Instructions for the task:
Please restate, word for word, the lines below that begin at the one with "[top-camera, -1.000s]" and end at the one with "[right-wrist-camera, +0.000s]". Leave out all other lines.

Exercise data:
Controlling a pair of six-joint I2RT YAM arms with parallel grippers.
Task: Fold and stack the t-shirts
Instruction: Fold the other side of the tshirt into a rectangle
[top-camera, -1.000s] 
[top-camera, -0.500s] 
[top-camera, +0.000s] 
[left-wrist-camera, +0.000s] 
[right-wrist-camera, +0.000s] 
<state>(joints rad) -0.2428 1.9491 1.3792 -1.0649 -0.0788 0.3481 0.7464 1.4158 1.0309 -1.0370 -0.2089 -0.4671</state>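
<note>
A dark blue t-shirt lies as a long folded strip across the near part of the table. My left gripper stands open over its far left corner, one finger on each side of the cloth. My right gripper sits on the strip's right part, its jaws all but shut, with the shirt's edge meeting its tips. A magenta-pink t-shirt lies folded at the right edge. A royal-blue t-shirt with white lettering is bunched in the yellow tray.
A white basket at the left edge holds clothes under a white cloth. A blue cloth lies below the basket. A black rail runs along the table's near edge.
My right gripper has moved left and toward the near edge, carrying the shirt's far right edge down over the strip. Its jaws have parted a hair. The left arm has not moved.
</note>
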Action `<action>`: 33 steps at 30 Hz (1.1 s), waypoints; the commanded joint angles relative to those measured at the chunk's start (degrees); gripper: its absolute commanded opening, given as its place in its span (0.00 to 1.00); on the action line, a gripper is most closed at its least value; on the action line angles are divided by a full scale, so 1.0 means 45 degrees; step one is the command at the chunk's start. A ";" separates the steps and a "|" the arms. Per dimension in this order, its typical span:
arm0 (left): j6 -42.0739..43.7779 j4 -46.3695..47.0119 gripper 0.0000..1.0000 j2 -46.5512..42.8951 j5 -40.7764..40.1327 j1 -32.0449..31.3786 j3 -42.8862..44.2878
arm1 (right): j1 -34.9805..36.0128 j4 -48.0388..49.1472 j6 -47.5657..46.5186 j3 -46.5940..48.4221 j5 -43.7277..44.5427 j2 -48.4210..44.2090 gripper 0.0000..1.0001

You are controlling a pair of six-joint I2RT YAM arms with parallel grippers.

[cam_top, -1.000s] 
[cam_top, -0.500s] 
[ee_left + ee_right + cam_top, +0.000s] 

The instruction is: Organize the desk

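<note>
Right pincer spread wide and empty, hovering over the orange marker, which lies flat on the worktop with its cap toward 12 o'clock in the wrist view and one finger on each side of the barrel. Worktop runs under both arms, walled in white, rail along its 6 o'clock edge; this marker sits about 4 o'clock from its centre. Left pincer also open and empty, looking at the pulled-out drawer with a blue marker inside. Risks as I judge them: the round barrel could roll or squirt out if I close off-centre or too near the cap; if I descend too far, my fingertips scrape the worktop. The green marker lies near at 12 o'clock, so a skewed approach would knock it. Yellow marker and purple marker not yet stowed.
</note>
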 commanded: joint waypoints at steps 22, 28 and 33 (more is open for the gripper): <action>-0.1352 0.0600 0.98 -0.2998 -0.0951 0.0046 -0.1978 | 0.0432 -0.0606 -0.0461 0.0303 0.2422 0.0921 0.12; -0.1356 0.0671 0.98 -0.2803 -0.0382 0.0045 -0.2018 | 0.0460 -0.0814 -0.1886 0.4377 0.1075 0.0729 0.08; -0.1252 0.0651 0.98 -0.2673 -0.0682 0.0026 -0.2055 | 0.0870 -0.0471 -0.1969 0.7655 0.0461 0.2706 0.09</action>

Response for this exercise:
[top-camera, -1.000s] 
[top-camera, -0.500s] 
[top-camera, +0.000s] 
[left-wrist-camera, +0.000s] 
[right-wrist-camera, +0.000s] 

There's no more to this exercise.